Doubling times of K. pneumoniae strains in LB broth with various concentrations of 2,2′-dipyridyla

In the presence of a higher concentration of chelator (400 μM), the wild-type and ybtS mutant strains grew at substantially different rates compared to those of the entB and double-mutant strains. Both wild-type and ybtS mutant strains increased their doubling times by more than twofold to more than 30 min. By contrast, the entB and double-mutant strains increased their doubling times more than 10-fold under these conditions to more than 160 min for each strain (Table 3). The growth defects of the single-mutant strains were complemented by providing either ybtS or entB on a low-copy-number plasmid (data not shown).

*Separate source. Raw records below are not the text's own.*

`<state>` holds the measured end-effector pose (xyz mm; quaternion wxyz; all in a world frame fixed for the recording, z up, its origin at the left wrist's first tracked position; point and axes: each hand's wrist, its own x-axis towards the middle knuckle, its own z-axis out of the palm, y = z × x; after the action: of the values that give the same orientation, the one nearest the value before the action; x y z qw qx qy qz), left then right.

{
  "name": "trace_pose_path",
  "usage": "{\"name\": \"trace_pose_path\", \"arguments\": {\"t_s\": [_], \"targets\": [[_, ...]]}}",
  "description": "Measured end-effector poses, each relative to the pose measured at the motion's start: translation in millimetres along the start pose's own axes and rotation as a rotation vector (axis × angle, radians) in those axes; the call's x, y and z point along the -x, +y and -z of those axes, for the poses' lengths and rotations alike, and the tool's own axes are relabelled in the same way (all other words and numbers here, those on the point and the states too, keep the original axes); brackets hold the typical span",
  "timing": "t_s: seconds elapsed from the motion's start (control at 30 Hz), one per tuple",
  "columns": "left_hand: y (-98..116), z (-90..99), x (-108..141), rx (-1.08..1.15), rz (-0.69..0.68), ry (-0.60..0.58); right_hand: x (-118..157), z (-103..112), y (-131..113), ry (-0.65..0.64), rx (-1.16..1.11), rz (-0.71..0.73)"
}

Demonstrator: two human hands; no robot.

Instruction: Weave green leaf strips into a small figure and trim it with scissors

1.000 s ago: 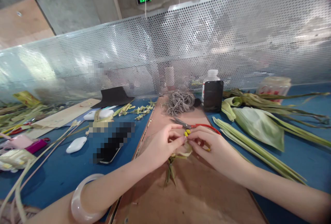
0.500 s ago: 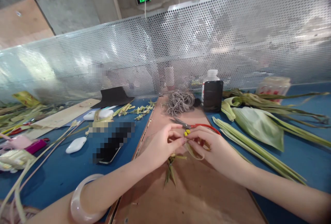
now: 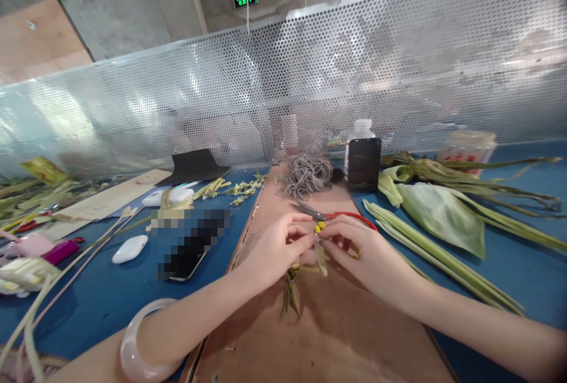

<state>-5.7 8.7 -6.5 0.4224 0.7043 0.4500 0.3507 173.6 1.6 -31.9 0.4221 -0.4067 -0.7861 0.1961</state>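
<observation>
Over the wooden board [image 3: 328,330], my left hand [image 3: 277,253] and my right hand [image 3: 361,250] meet, fingertips close together. My left thumb and fingers pinch a small piece made of leaf strips. Its green-brown leaf ends [image 3: 292,295] hang below the palm. Between the hands a pale leaf strip [image 3: 322,259] hangs down, pinched by my right thumb and finger. Small yellow bits [image 3: 319,226] show at the right fingertips; what they belong to is unclear. Red-handled scissors [image 3: 316,213] lie just behind my right hand, which partly hides them.
Behind the hands sits a heap of grey cord [image 3: 308,176]. A white bottle [image 3: 363,126] stands behind a black phone [image 3: 364,164]. Green leaf strips [image 3: 438,256] and a broad leaf [image 3: 447,218] lie right. Leftward are another phone [image 3: 195,247] and a white earphone case [image 3: 130,249].
The pale strip, which curved in a loop beneath my right fingers, now hangs short and flatter between the hands. Both hands stay in nearly the same place.
</observation>
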Motion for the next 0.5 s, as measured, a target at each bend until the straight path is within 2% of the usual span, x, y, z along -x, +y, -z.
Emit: {"name": "trace_pose_path", "arguments": {"t_s": [0.2, 0.5], "targets": [[-1.3, 0.1, -0.8, 0.031, -0.013, -0.032, -0.1, 0.3, 0.2, -0.007, 0.024, -0.025], [0.6, -0.1, 1.2, -0.011, 0.008, 0.022, -0.4, 0.9, -1.3, 0.005, 0.039, 0.0]]}}
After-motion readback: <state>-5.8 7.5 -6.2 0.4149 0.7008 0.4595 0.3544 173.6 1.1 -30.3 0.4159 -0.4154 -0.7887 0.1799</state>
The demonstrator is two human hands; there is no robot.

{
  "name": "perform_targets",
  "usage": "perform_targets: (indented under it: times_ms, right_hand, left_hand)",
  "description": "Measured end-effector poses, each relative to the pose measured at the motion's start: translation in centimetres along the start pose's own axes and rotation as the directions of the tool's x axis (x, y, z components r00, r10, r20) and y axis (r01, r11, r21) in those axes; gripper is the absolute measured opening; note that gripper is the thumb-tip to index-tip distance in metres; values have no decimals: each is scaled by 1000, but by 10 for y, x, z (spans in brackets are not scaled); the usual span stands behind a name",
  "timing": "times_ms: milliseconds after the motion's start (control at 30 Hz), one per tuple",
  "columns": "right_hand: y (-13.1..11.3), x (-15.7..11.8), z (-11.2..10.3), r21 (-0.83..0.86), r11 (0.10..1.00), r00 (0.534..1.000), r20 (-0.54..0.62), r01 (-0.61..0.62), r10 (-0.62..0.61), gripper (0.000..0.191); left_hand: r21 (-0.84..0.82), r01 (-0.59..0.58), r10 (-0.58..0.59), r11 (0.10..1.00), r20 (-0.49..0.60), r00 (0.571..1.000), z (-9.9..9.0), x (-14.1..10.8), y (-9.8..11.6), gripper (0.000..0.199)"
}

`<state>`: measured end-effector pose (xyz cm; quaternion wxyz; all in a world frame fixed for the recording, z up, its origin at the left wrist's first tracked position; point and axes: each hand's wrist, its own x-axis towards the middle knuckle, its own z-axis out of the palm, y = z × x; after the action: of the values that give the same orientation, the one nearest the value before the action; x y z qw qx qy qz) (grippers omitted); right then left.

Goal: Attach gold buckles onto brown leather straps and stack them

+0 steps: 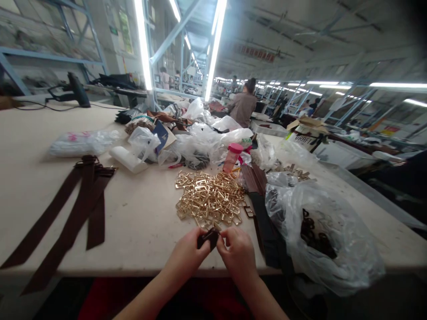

These data suggest that for iron acquisition in vitro, enterobactin plays a greater role than yersiniabactin does. In an effort to understand the reason for this difference, we constructed GFP fusions to the promoter regions of each siderophore locus by using the psn and ybtA promoters for yersiniabactin and the entC promoter for enterobactin. After moving these plasmids into wild-type K. pneumoniae, strains were grown in both rich and iron-limited media. None of the constructs were upregulated at any time point during growth in LB broth (data not shown). However, under iron-limited conditions, these promoters were expressed, with the entC promoter transcriptionally upregulated to a level approximately sevenfold higher than that for the psn promoter and approximately fourfold higher than that for the ybtA promoter (Fig. 2B).

FIG. 2.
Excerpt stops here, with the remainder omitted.